Look at Angola State Penitentiary, an 18,000 acre plantation prison. Camp J was its most notorious solitary and disciplinary unit, so brutal that even staff refused to work there. A federal judge declared it unconstitutional and uninhabitable, and it was shut down. Today, it has been repainted, renamed Camp 57, and reopened to hold “the worst of the worst” undocumented immigrants detained in the federal system. Same land. Same cages. New target.
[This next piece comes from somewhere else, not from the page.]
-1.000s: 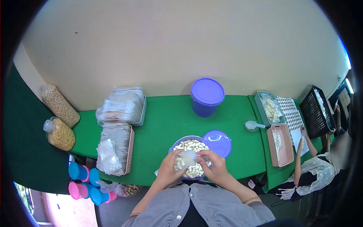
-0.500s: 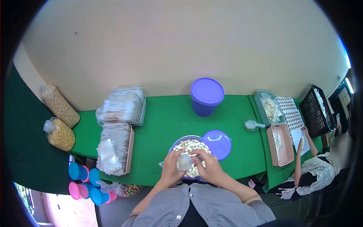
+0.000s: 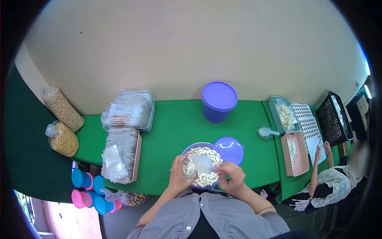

Camp J, once a condemned property, is now being reopened for ICE to pack immigrants into the once infamous disciplinary camp… I don’t know how their medical needs will be met in a system already declared unconstitutional. This feels like a violation of both immigrants’ and prisoners’ civil liberties.
— Currently Incarcerated Person at Angola

This system survives by convincing us we are separate from another. That one group can be sacrificed to protect another. But we know the truth. When they build cages for one, they are building cages for all of us. Any system designed to disappear one group will always go looking for the next. 

As formerly incarcerated people and their loved ones, we know that control does not end at the prison gate. Probation, parole, surveillance, rearrest. The form changes. The power does not. That is why we recognize this system wherever it shows up.  

If you build a system to disappear people for profit, it will always need new people to take. If you build the cages, they will fill them.  

Louisiana incarcerates more people than almost any other state. That also means Louisiana holds enormous collective power. More people who know this system. More families who have felt its harm. More communities ready to resist. VOTE calls this unification process ‘waking the sleeping giant’: When everyone touched by incarceration and state violence realizes our shared power, this system cannot stand. 

The cage is the same. 
And our liberation is tied together.